Trump Fed pick: Biggest issue facing economy is decline in male earnings
Stephen Moore, President Trump’s embattled pick for the Federal Reserve Board, said Tuesday that the biggest issue facing the economy is a decline in male earnings.
Moore was questioned on CNBC’s “Squawk Box” about a piece he wrote for National Review in the early 2000s in which he worried about a society where women earned more than men.
{mosads}“The biggest problem I see in the economy over the last 25 years is what has happened to male earnings, for black males and white males as well,” Moore said Tuesday, according to CNBC. “They’ve been declining. That is, I think, a big problem.”
“I want everybody’s wages to rise, of course. People are talking about women’s earnings. They’ve risen,” he added.
According to the Bureau of Labor Statistics, real median weekly earnings for men have risen about 2.1 percent since 2010. Women’s real earnings have gone up 3.9 percent during the same period.

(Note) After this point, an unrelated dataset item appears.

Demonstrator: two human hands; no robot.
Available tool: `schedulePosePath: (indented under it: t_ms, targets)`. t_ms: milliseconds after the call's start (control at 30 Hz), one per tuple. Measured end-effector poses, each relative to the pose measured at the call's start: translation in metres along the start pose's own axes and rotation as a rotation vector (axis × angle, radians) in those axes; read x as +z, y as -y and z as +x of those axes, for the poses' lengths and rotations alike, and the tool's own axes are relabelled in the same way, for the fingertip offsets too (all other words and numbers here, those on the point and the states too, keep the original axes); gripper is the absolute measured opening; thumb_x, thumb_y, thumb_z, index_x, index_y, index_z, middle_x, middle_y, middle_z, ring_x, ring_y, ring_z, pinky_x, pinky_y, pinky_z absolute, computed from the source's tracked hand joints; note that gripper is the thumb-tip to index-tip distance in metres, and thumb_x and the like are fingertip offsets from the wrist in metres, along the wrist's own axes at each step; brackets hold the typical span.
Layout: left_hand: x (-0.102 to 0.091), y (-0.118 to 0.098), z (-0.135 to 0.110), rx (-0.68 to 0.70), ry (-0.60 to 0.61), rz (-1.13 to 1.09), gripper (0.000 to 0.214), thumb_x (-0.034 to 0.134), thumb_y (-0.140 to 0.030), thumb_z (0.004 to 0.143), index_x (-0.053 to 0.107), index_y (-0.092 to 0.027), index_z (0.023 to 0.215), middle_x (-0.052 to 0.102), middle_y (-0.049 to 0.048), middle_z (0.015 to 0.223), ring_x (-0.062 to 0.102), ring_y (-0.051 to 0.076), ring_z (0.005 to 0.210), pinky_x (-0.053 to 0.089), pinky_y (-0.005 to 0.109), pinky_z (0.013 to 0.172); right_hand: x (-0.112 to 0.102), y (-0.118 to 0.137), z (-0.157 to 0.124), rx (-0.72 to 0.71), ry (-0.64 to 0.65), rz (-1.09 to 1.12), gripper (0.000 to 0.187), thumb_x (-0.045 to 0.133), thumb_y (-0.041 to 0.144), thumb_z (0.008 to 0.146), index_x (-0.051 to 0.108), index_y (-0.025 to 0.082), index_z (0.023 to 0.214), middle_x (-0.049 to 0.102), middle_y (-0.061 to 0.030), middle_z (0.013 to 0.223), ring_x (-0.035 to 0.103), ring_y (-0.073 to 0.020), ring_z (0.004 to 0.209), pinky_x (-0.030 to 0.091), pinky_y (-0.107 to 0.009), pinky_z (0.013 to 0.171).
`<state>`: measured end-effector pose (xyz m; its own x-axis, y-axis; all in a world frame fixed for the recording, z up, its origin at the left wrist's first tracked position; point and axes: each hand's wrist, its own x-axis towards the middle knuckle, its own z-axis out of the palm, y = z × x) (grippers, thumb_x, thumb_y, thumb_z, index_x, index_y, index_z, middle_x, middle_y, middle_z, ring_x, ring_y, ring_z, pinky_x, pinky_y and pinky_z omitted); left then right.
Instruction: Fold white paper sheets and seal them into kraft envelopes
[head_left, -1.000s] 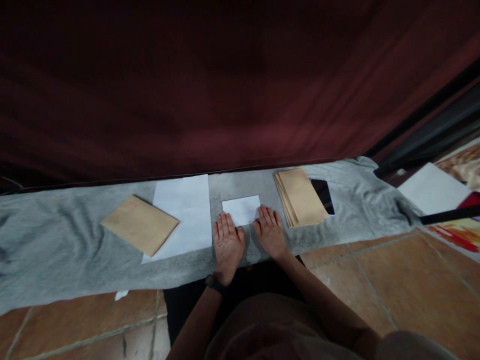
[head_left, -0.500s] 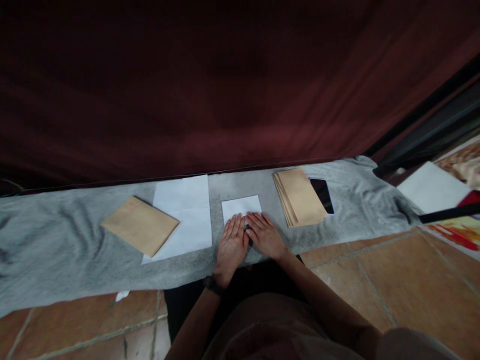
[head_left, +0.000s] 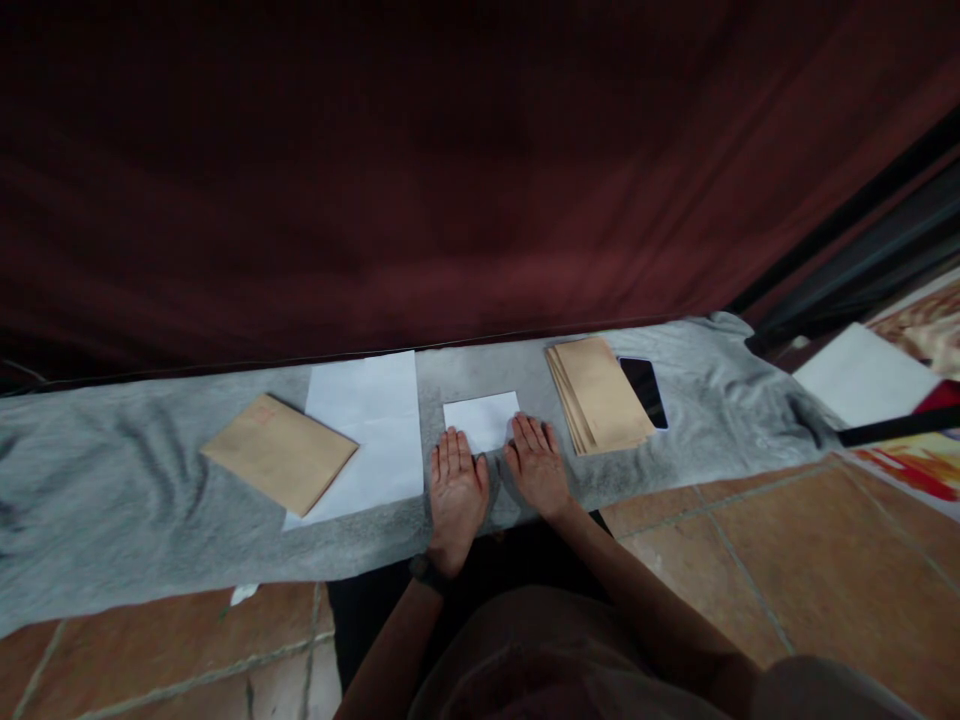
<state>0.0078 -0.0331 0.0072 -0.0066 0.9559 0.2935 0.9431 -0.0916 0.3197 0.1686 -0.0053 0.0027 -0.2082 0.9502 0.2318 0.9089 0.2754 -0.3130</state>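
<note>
Nearest, bottom centre of the frame: my forearms run up from the lower edge, a dark watch (head_left: pixel 426 570) on the left wrist. My left hand (head_left: pixel 457 495) and right hand (head_left: pixel 540 468) lie flat, backs up, a gap between them; neither grips anything. Fingers point up the frame.

Small white paper (head_left: pixel 482 415): centre of frame, just beyond the hands and between their fingertips. Longer side appears to run left to right, across my line of reach. Left fingertips at its lower-left corner, right fingertips at its lower-right; neither hand clearly nearer. Pressure on it: cannot tell.

Left of centre: large white sheet (head_left: pixel 382 430), a brown envelope (head_left: pixel 281 452) lying slantwise, partly over it. Right of centre, nearer my right hand: fanned stack of brown envelopes (head_left: pixel 607 395), with a phone (head_left: pixel 643 390) close against its right side. All on grey cloth (head_left: pixel 150 480).

Farthest, upper frame: dark red curtain (head_left: pixel 480 180).
</note>
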Motion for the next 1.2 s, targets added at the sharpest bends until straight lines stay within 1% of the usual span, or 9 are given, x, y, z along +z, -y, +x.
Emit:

“The problem actually has been the steady decline in male earnings, and I think we should pay attention to that, because I think that has very negative consequences for the economy and for society,” Moore added.
Moore’s writing for the National Review has come under scrutiny since CNN’s KFile last month resurfaced columns in which Trump’s pick suggested women should be banned from men’s collegiate basketball.
“Here’s the rule change I propose: No more women refs, no women announcers, no women beer vendors, no women anything,” he wrote in March 2002, a stance he defended in several other columns.
Moore said Sunday on ABC News’s “This Week” that he was “embarrassed” by some of the things he had written but called himself the victim of a “smear campaign” and “character assassination” by people who do not want to see him on the Fed board.
The White House on Monday said that staff is “reviewing” Moore’s comments, but are still behind the nominee.